Овернец поднял большие глаза на доктора, и сказал на своем приятном наречии, с приобретенной в предместьях интонацией:
— Ну, так что-ж.! Я гулял! С чего-ж. вы мне мелете вздор?
— Кто мелет вздор? Тебя упрекают за гадости, вот и все. Зачем ты пропил деньги вместо того, чтоб сберечь их?
— Он мне сказал, чтоб я повеселился.
— Дурак! — вскричал нотариус. — Разве я тебе советовал напиваться у застав водкой и синим вином?
— Всякий веселится, как может... Я был там с товарищами.
Доктор даже подпрыгнул от гнева.
— Хороши, нечего сказать, товарищи! Как! я сотворил врачебное чудо, которое меня прославило на весь Париж и рано или поздно откроет мне дверь в Академию, а ты с какими-то пьяницами портишь мое самое божественное творение! Если бы это касалось только тебя, то мы оставили бы тебя в покое. Это физическое и нравственное самоубийство, но будет ли больше или меньше одним овернцем, — для общества решительно все равно. Но дело касается человека светского и богатого, твоего благодетеля и моего пациента! Ты его обесславил, обезобразил, зарезал своим скверным поведением. Посмотри, в какое плачевное состояние ты привел его лицо!

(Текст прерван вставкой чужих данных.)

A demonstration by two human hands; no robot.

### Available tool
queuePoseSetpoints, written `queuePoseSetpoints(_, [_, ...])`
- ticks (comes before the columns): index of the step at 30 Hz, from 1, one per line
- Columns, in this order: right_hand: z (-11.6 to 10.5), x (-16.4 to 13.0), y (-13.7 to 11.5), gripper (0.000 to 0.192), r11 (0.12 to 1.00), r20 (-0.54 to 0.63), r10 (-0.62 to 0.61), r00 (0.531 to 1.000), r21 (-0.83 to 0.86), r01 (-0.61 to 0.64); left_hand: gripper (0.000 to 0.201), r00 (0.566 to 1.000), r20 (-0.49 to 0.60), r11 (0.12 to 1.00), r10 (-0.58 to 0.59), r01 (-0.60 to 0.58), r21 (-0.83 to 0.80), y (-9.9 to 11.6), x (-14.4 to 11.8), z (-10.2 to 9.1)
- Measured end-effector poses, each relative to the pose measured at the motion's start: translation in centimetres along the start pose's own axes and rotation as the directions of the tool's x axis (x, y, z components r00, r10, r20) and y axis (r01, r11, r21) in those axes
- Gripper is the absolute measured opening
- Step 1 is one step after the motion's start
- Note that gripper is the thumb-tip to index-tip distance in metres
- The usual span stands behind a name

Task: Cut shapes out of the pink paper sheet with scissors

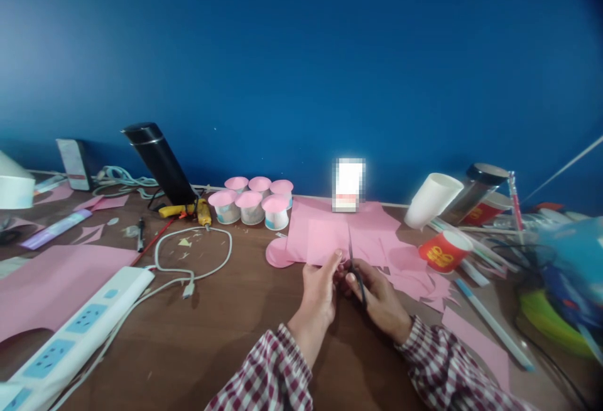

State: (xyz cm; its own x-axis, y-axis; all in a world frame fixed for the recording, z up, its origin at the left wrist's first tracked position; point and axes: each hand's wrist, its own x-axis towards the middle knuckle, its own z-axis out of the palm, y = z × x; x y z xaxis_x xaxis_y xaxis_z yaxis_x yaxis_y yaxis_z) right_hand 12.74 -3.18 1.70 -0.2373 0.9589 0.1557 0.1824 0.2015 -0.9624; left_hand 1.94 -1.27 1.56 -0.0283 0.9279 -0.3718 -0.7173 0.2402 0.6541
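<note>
My left hand (321, 291) pinches a piece of pink paper (327, 241) near its lower edge, thumb on top. My right hand (382, 298) is closed around dark-handled scissors (360, 284), whose blades point away from me along the paper's right side. Whether the blades touch the paper I cannot tell. Behind the held piece lie larger pink sheets (377, 225) and a rounded pink cutout (279, 254). Several small cups with pink paper tops (249, 200) stand in two rows to the left of the sheets.
Pink scraps (409, 273), a tipped red paper cup (445, 251) and a leaning white cup (433, 200) are at right. A bright, blurred-out screen (347, 185) stands by the wall. At left are a black flask (160, 163), a white cable (193, 232) and a power strip (80, 329).
</note>
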Motion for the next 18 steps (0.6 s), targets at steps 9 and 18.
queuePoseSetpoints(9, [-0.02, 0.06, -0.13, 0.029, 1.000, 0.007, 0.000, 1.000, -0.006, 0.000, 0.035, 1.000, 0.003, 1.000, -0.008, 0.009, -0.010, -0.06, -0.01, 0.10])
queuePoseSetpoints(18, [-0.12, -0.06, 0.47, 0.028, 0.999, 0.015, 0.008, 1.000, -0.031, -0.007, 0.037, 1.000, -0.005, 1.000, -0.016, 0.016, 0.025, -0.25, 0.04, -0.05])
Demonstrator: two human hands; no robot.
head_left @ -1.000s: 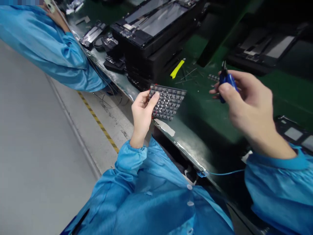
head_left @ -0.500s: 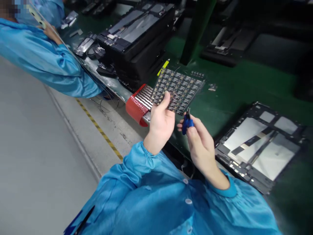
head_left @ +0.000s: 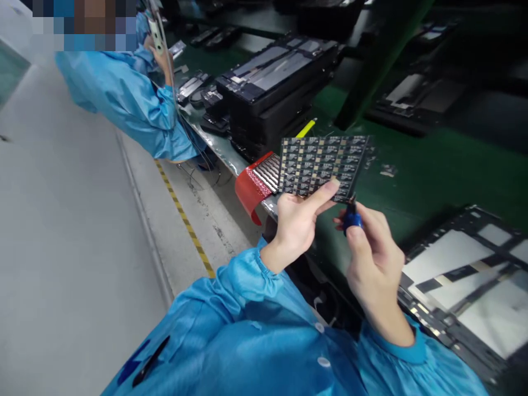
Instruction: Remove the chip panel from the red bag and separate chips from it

Бедняк взглянул на подставленный им нос, и залился слезами.
— Ах, какое несчастье, г. Бернье; но свидетельствуюсь Богом, я не виноват. Нос сам собою попортился. Ей-Богу, я человек честный и божусь, что до него и не дотрагивался даже.
— Глупец! — сказал г. Л’Амбер, — ты никогда не поймешь... и притом, тебе и понимать-то не зачем. Теперь, скажи нам без уверток, намерен ли ты исправиться и отказаться от своей разгульной жизни, которая убивает меня рикошетом? Предупреждаю тебя, что у меня руки долгие, и что если ты будешь упорствовать, то я тебя засажу в крепкое местечко.
— В тюрьму?
— В тюрьму.
— В тюрьму с мошенниками? Простите, г. Л'Амбер! Это принесет бесчестье всей семье.
— Перестанешь ты пить, или нет?
— Ах, Господи! да на чтож я стану пить, когда у меня и су не осталось? Я все истратил, г. Л'Амбер. Я пропил две тысячи франков, я пропил бочку и все остальное, и никто на всем земном шаре мне не верит!